What other issues would you consider?. Thanks
> I have four threads. Two of them will take half each of the first
> part. After they are done they will update a simple variable
> Thread1done=1 (similarly Thread2done=2).
> Two more will take half each of the second part. After they are done,
> they will update simple variables Thread3Done=1 (similarly
> Thread4done=1).
I think you are trying to do the scheduler's job. What if one half,
for whatever reason, actually takes up taking a lot longer than the
other half? For example, some CPUs have cores that share cache.
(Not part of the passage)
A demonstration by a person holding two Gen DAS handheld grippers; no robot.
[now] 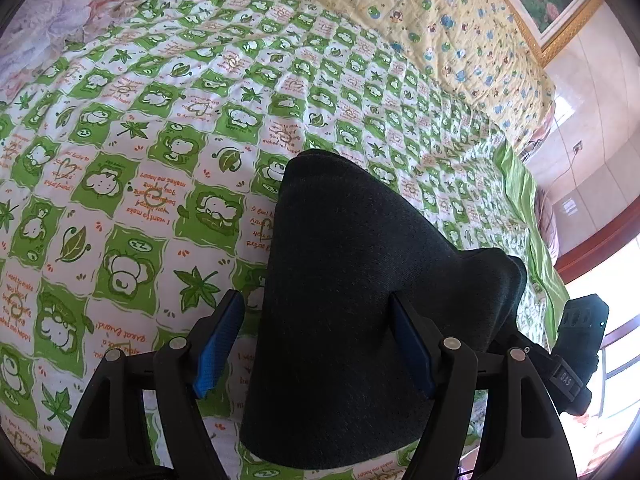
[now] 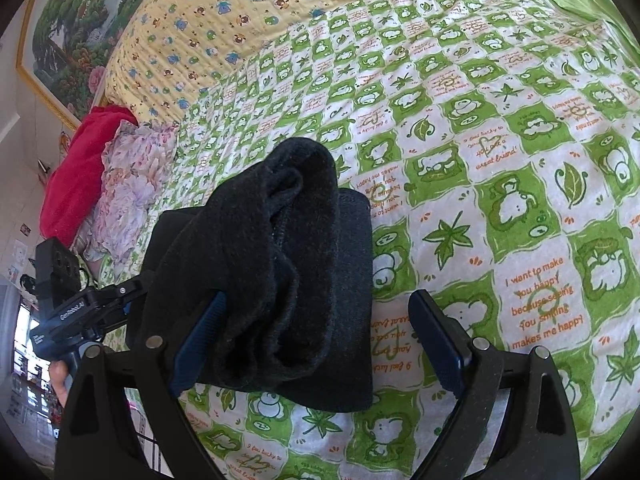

What
if one thread gets a core that's sharing a cache with a busy core and
one gets a core that's sharing a cache with a non-busy core? One
thread may finish all its work really fast and then the other half is
being finished on only one core.
You should let whatever thread happens to be running take some of
whatever work happens to be left to do, if possible. In this case,
that's very possible. So why not do it?
> Each thread will also do the following at the end of its task -
> EnterCriticalSection(TotalThreadsdoneCS);
> TotalThreadsdone++;
> if (TotalThreadsdone == 4) SetEvent(AllDoneEvent);
> ExitCriticalSection(TotalThreadsdoneCS);
>
> First of all will this work.
That should work. But what is the purpose of this event? If there's
something that needs to be done when all the work is done, WHY NOT
JUST DO IT?! Why signal an event that tells some other thread to do it
when this thread is already running and has nothing else to do?!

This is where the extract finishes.